── Provided information ──

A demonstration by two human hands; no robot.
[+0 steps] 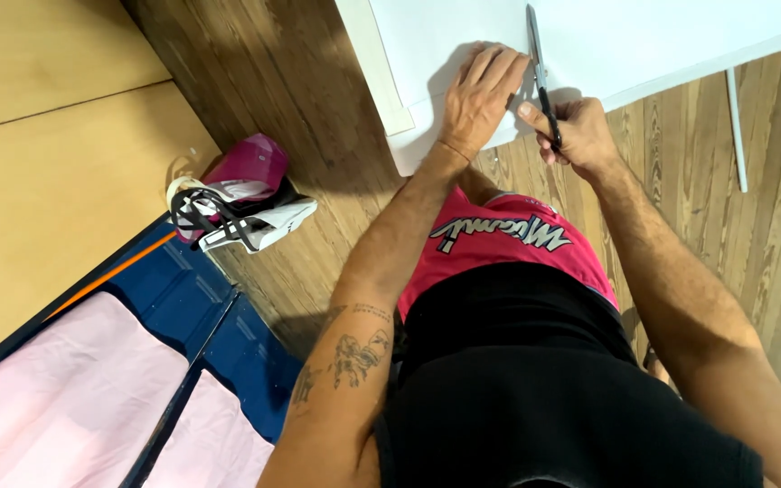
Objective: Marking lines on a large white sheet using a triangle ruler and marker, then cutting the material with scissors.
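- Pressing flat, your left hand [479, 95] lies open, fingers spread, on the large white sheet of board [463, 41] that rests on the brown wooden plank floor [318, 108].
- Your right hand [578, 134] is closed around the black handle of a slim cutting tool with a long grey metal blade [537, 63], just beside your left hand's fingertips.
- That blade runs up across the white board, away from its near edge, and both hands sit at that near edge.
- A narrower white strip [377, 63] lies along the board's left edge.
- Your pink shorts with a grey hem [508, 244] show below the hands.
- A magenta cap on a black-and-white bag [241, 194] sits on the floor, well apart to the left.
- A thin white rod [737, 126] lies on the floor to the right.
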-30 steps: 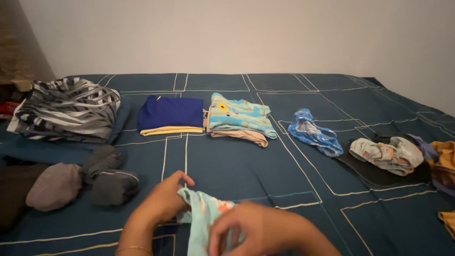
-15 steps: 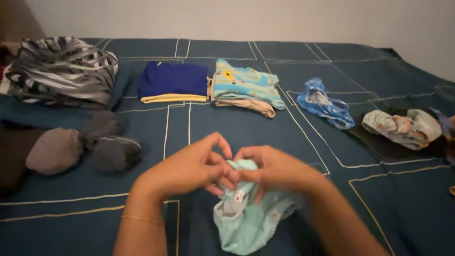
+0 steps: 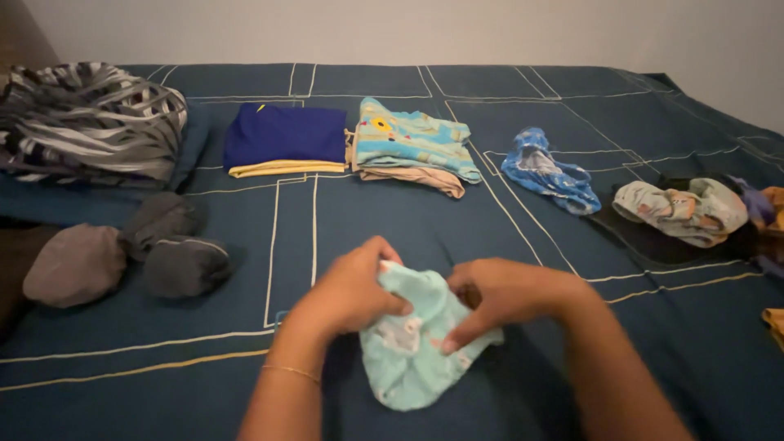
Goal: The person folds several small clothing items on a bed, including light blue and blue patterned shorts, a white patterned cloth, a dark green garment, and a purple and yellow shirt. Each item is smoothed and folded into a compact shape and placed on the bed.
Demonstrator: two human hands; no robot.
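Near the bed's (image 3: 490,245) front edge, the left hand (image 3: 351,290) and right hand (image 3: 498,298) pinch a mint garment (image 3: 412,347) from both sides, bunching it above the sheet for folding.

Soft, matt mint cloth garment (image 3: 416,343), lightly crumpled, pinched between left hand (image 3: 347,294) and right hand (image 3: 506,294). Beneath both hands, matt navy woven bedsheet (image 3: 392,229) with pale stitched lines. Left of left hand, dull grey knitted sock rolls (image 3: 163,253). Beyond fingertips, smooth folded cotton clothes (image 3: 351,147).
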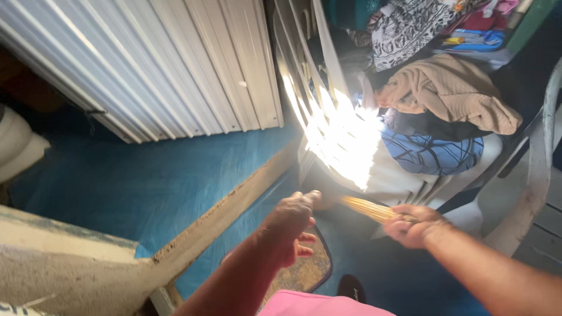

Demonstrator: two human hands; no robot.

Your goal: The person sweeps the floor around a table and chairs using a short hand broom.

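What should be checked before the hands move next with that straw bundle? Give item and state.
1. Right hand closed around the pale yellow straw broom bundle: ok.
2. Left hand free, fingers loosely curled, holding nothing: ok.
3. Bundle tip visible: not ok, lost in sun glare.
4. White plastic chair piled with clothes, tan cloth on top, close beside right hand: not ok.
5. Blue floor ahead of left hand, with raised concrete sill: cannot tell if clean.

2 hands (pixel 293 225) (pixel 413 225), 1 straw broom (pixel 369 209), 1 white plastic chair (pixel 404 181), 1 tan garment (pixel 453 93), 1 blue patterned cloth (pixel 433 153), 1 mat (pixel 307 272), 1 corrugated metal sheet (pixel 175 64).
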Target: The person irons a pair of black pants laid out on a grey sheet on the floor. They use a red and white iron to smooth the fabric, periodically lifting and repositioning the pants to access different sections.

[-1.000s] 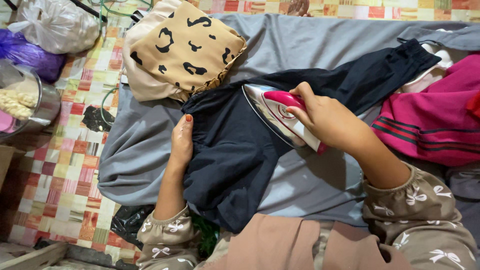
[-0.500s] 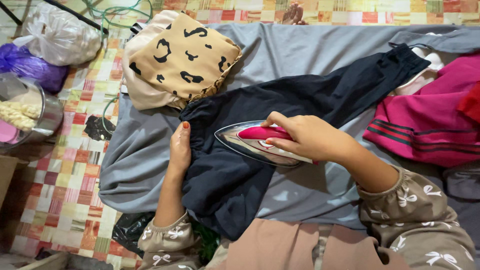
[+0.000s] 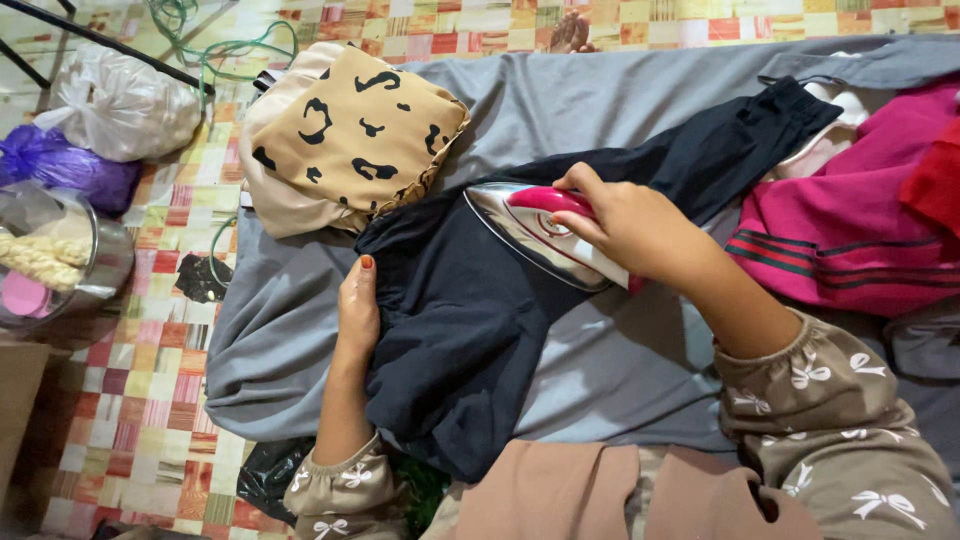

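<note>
A grey sheet point(image 3: 600, 110) is spread over the tiled floor point(image 3: 110, 400), and everything is easiest placed from the dark navy garment point(image 3: 460, 320) lying across its middle. To the garment's right a magenta garment with dark stripes point(image 3: 850, 240) waits in a heap; above its left end sits a folded tan cloth with black blotches point(image 3: 350, 130), seemingly pressed already. Well off to the left stand a steel pot point(image 3: 95, 265) and two tied plastic bags point(image 3: 115, 105).

On the navy garment's upper middle rests a pink-handled iron point(image 3: 535, 235), its right hand point(image 3: 630, 225) wrapped tight round the handle. The left hand point(image 3: 358, 305) lies flat and open on the garment's left edge, pinning the cloth.

I judge the work partway: the stretch near the iron looks smooth, while the lower end nearest the person is bunched and creased.

The iron's cord is out of sight, the magenta garment is cut off at the frame, and what fills the pot is hard to tell.
</note>
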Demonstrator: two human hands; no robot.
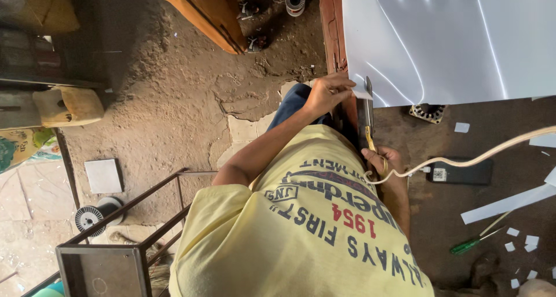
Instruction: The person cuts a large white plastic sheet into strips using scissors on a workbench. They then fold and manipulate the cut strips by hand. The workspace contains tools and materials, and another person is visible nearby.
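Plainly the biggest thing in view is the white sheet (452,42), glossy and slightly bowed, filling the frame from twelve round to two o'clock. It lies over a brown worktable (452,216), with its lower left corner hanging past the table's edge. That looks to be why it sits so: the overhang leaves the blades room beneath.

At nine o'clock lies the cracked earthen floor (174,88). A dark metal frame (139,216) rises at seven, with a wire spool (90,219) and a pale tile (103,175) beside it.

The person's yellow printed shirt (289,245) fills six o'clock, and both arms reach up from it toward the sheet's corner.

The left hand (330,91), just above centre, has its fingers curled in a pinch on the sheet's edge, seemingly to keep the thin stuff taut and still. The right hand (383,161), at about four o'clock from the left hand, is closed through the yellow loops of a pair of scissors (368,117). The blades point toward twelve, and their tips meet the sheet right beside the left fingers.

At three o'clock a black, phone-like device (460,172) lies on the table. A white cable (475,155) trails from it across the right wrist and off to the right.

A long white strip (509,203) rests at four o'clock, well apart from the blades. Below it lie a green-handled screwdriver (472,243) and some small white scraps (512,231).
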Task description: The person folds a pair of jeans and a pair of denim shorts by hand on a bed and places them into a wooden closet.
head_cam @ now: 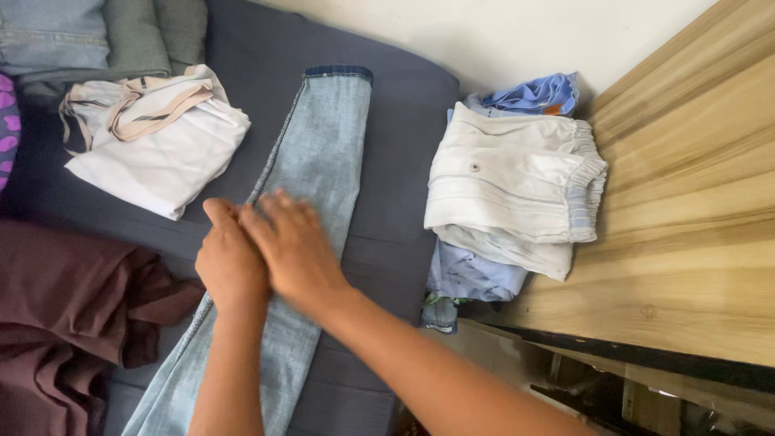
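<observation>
- A dark grey-blue mattress point(404, 105) carries the clothes; its far edge meets a pale wall, and a light wooden board point(686, 210) runs along its right edge.
- Light blue jeans point(323, 161), folded lengthwise into one long strip, lie down the middle of the mattress, the dark-stitched hem toward the far edge and the other end running off toward the near edge.
- The left hand point(230, 262) lies flat on the jeans about halfway along, palm down, fingers straight and close together, pressing the cloth and gripping nothing.
- The right hand point(295, 246) lies flat just beside it, touching it and partly over it, fingers spread a little on the denim, also holding nothing.
- A folded white garment with beige trim point(161, 145) lies near the far left corner, apart from the jeans.
- A maroon cloth point(64, 323) is bunched at the left edge, near the left forearm.
- At the right edge sits a stack of folded clothes point(513, 190), white ribbed pieces on top and blue ones beneath.
- Folded denim and grey-green pieces point(105, 36) lie at the far left corner.
</observation>
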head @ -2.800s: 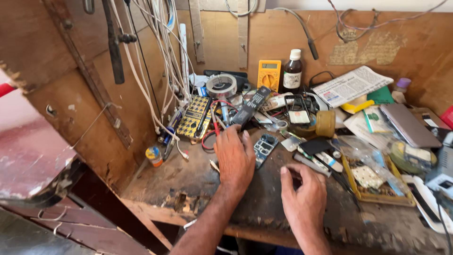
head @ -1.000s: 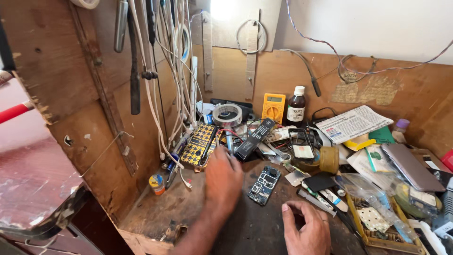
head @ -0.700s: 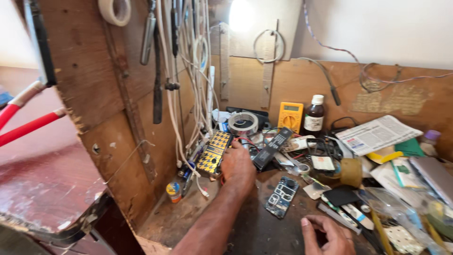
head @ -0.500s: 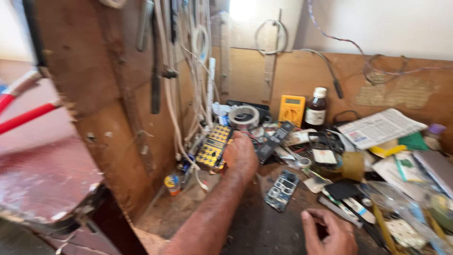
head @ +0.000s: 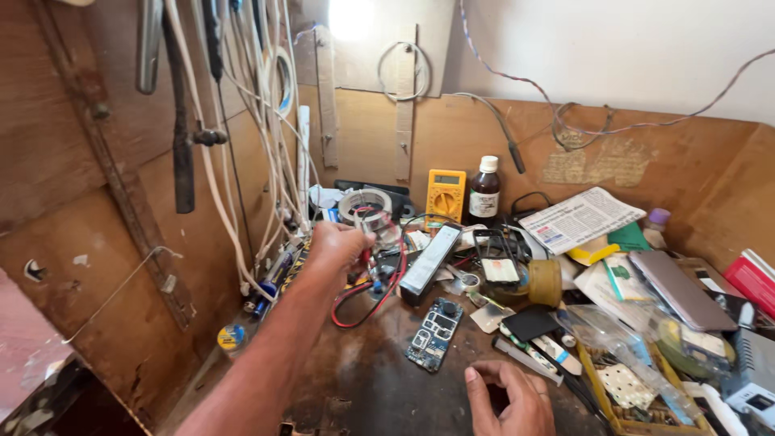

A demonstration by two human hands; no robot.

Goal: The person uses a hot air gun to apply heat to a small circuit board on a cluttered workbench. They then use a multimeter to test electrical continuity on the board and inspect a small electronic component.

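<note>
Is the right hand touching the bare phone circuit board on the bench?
Apart. The head view shows the right hand curled on the bench near the bottom edge, with a clear strip of dark benchtop between its fingers and the circuit board.

probe leads [head: 367,278]: red and black wires, looped on the bench | red probe tip upright, pinched in my left hand [head: 339,246] | near tape roll

Electronics repair workshop: cluttered wooden table [head: 363,387] with yellow multimeter [head: 446,194], bare phone circuit board [head: 434,334], tape roll [head: 365,207], cables [head: 242,145] hanging on plywood wall.
</note>
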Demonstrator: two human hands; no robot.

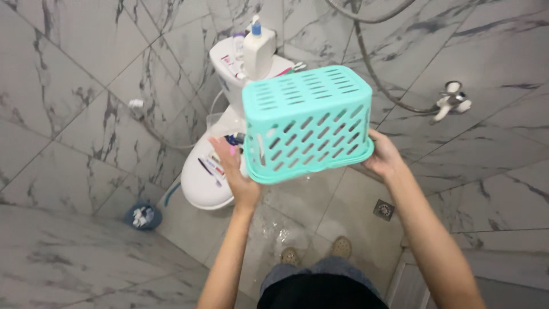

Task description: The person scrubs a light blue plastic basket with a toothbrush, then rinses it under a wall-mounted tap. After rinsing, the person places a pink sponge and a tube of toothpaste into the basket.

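Observation:
A turquoise plastic basket [306, 123] with slotted sides is held upside down in the air, its bottom facing up. My left hand [235, 171] grips its left rim and my right hand [382, 155] grips its right rim. Just beyond the basket stands a white toilet [200, 183] with its lid closed. A razor and toothpaste tubes [214, 166] lie on the lid, near my left hand.
A white pump bottle [258, 48] and other toiletries stand on the toilet tank. A shower hose and wall tap [450, 102] hang at right. A small blue bin [142, 216] sits on the floor left of the toilet. A floor drain [384, 209] lies below the basket. My sandalled feet stand on wet marble tiles.

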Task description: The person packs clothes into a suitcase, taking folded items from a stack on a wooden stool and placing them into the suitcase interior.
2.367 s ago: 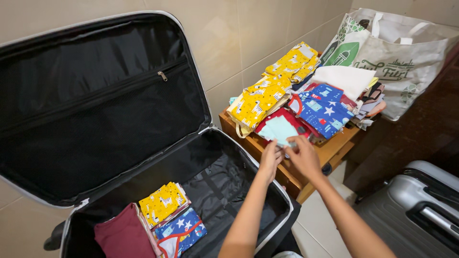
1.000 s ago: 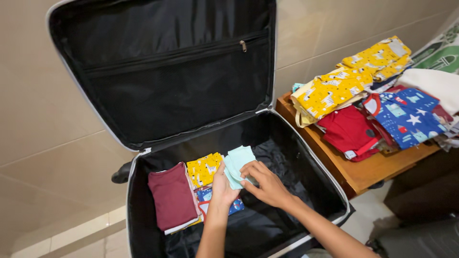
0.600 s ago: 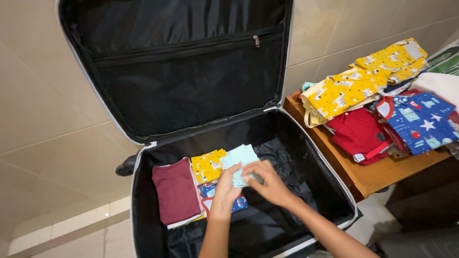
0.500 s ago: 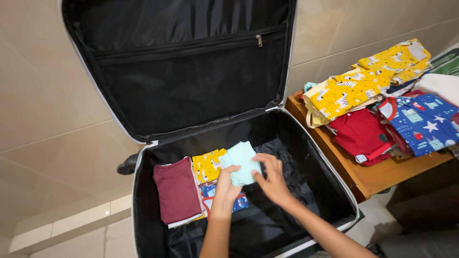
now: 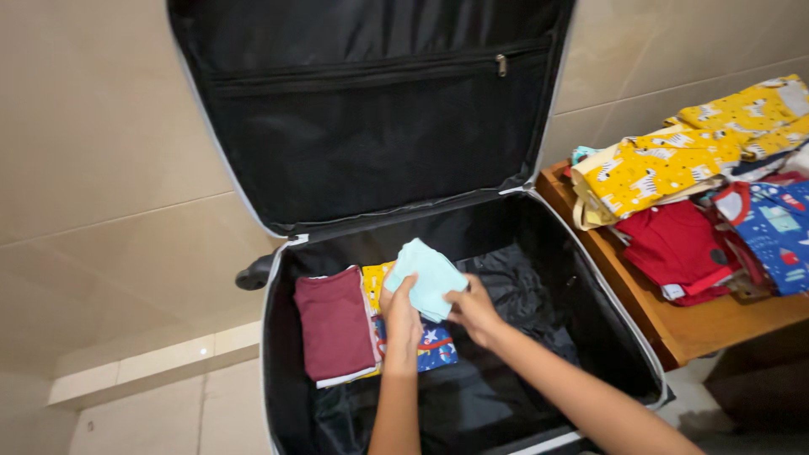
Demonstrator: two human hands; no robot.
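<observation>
Over the open black suitcase (image 5: 590, 286), you hold a folded pale-green cloth (image 5: 424, 276) with both hands. Your left hand (image 5: 401, 313) closes on its near left edge, thumb on top and fingers curled beneath. Your right hand (image 5: 474, 310) pinches its right edge between thumb and fingertips. The cloth sits above the middle of the suitcase, over a yellow printed garment (image 5: 373, 285) and a blue star-print garment (image 5: 434, 354) packed inside. A folded maroon garment (image 5: 334, 323) lies to their left against the suitcase's left wall. To the right of the suitcase, a wooden table (image 5: 716, 316) carries yellow, red and blue folded clothes (image 5: 674, 168).
</observation>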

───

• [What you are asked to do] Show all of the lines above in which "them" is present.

• [Written solution]
Task description: The person folds a pair of jeans and a pair of denim shorts by hand on a bed and places them into a wooden closet.
Task description: The person packs clothes into a suitcase, taking folded items from a stack on a wooden stool and placing them into the suitcase interior.

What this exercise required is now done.